Photo by: MOE DOIRON / TORONTO STAR

Heading for a beach vacation? Beware the hookworm

Seven Mile Beach in Negril, Jamaica is “legendary for its silky white sands,” proclaims a hotel website.

But for four friends who spent a week at the beach resort last month, those sands yielded a hidden horror: hookworms that attacked their feet and disrupted their lives for weeks.

Within days of her return home in mid-October, Tara Benedek says she developed vibrant red squiggly lines accompanied by excruciating itchiness and burning in her feet. She was left in tears and unable to sleep.

“I swear I could feel them moving,” recalls the registered nurse from Oro-Medonte near Barrie. “If there was a saw by my bed, I would have taken my feet off.”

Two weeks later she was still off work and unavailable to her family due to exhaustion from “zero sleep.”

Benedek and three others from a group of 20 friends who vacationed in Negril had become unwitting hosts to a parasite called cutaneous larva migrans or hookworm — named for its hooklike mouth parts.

Normally found in the innards of infected dogs and cats, the worms can burrow into human skin that comes in contact with sand contaminated by feces containing larvae.

“They migrate around the skin saying ‘where the hell are we?’ ”says Dr. Jay Keystone, a travel and tropical medicine specialist in Toronto. In addition to agonizing itchiness, the infection can cause swelling, blisters and insomnia from the constant torment.

A secondary infection can occasionally set in but otherwise the worms don’t cause serious problems or find their way into human intestines, says Keystone. Left alone, they eventually die but that can take months, he adds.

Ivermectin, an oral medication used to treat the infection, has only just come on the market in Canada, says Keystone, who hopes it will be widely available at pharmacies in a month or two.

He recommends avoiding contact with sand or soil by wearing water shoes on the beach — sandals are no help — and lying on a lounge chair rather than directly on the sand.
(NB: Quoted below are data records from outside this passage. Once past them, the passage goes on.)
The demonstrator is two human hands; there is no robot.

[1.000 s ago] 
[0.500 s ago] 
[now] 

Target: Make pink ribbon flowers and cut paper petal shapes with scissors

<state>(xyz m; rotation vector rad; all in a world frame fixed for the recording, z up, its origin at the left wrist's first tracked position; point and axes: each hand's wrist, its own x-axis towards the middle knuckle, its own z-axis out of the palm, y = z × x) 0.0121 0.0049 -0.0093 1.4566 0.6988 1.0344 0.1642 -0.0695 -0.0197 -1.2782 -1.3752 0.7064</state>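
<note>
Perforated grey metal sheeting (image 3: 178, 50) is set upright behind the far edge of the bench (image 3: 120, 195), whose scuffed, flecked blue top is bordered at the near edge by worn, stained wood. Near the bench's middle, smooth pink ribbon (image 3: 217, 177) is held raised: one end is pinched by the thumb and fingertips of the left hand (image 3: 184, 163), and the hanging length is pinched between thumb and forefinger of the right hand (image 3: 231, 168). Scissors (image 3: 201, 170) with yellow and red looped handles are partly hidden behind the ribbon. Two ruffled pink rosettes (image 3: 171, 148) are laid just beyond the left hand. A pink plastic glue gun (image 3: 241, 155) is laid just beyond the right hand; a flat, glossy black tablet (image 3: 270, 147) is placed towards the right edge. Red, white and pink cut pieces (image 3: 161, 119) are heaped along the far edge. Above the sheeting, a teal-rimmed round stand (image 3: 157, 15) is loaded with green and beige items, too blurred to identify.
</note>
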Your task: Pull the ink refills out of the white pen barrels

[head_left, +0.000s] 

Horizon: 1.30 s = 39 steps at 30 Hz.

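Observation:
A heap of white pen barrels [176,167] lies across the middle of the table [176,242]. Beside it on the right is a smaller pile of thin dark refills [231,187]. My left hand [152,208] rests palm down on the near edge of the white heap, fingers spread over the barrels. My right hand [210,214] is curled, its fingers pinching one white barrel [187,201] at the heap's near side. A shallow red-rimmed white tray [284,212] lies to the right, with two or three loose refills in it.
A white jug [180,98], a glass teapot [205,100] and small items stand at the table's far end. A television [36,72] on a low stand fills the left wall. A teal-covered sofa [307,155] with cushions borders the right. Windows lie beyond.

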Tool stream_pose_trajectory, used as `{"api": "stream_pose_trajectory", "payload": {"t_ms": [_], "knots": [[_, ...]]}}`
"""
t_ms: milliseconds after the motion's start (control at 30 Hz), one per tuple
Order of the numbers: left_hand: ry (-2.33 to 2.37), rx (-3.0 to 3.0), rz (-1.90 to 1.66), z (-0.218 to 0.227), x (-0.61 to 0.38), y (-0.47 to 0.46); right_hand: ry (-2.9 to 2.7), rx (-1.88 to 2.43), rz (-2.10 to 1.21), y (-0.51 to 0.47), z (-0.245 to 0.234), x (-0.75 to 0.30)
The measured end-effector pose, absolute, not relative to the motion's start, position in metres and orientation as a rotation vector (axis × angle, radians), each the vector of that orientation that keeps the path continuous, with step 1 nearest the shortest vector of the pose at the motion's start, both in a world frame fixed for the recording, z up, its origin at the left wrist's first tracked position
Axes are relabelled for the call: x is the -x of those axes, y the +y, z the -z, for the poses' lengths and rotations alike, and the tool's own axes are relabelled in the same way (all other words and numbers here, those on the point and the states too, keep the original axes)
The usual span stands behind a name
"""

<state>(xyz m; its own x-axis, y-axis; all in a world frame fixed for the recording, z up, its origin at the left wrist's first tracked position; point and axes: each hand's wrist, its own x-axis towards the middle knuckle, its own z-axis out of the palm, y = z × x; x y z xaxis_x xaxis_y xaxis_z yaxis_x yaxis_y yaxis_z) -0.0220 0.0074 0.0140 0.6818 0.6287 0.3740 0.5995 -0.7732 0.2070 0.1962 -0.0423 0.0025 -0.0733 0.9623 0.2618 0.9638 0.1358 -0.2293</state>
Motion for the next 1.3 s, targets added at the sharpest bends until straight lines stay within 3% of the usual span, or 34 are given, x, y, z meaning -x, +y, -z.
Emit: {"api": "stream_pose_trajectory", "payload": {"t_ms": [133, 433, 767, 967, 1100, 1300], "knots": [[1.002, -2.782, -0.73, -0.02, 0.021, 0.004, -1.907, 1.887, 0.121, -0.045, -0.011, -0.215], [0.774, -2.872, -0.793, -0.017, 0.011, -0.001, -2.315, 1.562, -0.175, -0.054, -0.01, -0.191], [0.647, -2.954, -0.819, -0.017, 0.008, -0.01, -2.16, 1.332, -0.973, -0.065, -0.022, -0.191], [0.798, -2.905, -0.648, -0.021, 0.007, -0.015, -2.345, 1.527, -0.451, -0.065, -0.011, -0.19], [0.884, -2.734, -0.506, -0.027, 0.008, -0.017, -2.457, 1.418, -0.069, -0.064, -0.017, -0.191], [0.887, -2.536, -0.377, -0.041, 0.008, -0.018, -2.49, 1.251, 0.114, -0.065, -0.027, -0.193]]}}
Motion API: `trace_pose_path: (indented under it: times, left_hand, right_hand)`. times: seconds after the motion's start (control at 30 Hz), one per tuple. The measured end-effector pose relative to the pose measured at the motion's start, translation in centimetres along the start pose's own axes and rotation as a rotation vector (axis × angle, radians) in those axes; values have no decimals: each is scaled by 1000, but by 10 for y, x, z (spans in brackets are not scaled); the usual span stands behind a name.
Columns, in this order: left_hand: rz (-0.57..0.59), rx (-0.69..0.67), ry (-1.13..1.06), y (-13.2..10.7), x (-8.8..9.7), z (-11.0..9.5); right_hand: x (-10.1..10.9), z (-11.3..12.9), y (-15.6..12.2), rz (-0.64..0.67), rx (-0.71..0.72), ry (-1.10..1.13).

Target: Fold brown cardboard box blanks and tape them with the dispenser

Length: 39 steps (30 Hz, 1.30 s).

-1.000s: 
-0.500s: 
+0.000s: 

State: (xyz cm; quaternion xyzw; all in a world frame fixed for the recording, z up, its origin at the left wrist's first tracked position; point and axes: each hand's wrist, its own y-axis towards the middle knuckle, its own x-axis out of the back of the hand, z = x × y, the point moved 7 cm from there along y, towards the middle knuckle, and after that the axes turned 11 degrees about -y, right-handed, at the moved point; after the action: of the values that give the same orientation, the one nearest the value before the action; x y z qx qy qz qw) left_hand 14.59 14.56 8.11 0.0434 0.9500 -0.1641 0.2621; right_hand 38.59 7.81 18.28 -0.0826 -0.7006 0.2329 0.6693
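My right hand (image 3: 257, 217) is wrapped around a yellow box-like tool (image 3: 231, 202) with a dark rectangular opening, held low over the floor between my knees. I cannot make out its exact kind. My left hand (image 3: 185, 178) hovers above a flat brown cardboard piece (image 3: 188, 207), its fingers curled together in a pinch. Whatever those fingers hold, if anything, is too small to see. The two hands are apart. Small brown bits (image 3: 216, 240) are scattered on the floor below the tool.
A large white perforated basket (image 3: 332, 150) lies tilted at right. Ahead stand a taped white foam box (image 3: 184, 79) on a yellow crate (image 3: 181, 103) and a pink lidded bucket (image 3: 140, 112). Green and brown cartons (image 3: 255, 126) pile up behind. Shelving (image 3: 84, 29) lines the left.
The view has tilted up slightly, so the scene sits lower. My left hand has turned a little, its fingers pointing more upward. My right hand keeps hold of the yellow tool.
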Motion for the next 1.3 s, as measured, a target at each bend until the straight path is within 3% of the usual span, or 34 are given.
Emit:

There’s no preventive medication for hookworm.

The infection is “very common,” with dozens of vacationers, usually from the Caribbean, showing up at Toronto General Hospital’s Tropical Disease Unit over the fall and winter travel season, Keystone says.

That’s where Benedek and her friends ended up after their quest for treatment opened a whole other can of worms when family doctors and walk-in clinics proved incapable of properly diagnosing or treating the affliction.

“Even the physicians we dealt with were Googling it,” says Benedek.

One doctor blamed an allergic reaction to sand fleas while others prescribed a drug that was useless.

Brigitte May, another member of the group, says health-care providers at a clinic she went to responded with “oh, cool!”

May, a 55-year-old auto assembly line worker from Milton, missed a week of work because of the “very painful” condition affecting the bottoms and toes of both feet.

“It’s been the most horrifying experience, going through this physically, emotionally and mentally,” she says, realizing in hindsight that the non-contagious infection “is not a walk-in clinic thing.”

At the Tropical Disease Unit, the women were diagnosed immediately and given prescriptions for Ivermectin along with a topical medication to ease the symptoms.

The friends say they received no warnings here or in Jamaica about the health risk, and even their travel agent was unaware of it.

“I went for runs on the beach barefoot and didn’t think anything of it,” says Benedek, who celebrated her 37th birthday on her holiday.

May says dogs running loose were a common sight during her long barefoot walks every morning.

“What about kids building sandcastles on the beach?” she wonders.

But Daniela Pons, operations manager at the Grand Pineapple Beach Resort where they stayed, insists stray dogs aren’t a problem there and she’s never received any complaints about hookworm infections.

“We do everything we can to keep our beach clean,” including raking it, she told the Star.

Hamilton family physician Walter Owsianik, who bills himself as “The Travel Doctor,” calls it a “nuisance infection” that could be avoided by staying around the pool where it’s safer.

He acknowledges the affliction also has a psychological impact.

“If you tell (patients) it’s a worm, they get all freaky,” he says. “I reassure them they’re not going to die from it.”

The Association of Canadian Travel Agencies advises winter sunseekers to talk to their travel agent in advance and Google their destination to learn what diseases and health issues may pose a threat.

The 1,500-member national trade association hasn’t received any complaints about hookworm, according to spokesperson Marco Pozzobon.

Still, the infected friends say they won’t take any chances on repeating their Negril nightmare.

“I’ll never, ever walk barefoot on the beach again,” swears Benedek.